What you need to do ::
When you reach the line in the listing below that contains "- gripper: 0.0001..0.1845", begin returning lines exactly as written, and stop after the line that contains "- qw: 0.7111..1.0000". Return no other lines.

Dataset extract ::
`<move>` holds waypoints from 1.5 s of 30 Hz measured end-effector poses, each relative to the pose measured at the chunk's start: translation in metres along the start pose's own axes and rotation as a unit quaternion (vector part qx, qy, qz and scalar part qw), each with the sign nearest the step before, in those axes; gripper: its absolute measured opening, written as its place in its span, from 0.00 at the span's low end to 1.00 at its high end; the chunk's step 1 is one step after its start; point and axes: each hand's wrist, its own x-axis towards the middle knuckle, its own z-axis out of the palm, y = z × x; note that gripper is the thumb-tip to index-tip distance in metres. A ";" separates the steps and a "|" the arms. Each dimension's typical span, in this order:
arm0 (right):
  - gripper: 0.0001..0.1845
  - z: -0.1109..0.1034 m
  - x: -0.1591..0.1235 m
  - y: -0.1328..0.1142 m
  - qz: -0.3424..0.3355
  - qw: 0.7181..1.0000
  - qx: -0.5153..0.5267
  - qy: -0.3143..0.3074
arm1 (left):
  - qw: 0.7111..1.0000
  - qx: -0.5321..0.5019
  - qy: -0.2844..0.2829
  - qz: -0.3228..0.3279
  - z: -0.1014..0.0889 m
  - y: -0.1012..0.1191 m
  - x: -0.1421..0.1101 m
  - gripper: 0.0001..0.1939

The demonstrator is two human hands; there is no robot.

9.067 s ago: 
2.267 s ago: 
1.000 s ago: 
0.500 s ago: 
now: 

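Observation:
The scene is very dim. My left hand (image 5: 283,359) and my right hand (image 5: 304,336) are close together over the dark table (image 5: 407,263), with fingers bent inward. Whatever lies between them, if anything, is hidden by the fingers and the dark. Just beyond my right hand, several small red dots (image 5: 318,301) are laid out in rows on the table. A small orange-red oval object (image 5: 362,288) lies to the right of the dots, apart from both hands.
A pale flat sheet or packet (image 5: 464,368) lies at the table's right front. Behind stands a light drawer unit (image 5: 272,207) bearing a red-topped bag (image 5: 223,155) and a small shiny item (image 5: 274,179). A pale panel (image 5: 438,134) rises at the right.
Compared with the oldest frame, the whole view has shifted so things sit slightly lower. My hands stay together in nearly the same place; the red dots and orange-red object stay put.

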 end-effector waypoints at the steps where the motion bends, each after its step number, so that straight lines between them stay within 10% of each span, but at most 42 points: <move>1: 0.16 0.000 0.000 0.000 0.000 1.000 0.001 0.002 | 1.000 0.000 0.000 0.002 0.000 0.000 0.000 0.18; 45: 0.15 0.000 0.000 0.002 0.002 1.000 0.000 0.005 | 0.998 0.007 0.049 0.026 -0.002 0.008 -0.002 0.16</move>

Response box ::
  - gripper: 0.0001..0.1845
  - z: -0.1109..0.1034 m
  - x: -0.1591..0.1235 m
  - y: -0.1328..0.1142 m
  - qz: -0.3424..0.3355
  - qw: 0.7181..1.0000
  - qx: -0.5153..0.5267
  - qy: -0.3143..0.3074
arm1 (left):
  - qw: 0.7111..1.0000

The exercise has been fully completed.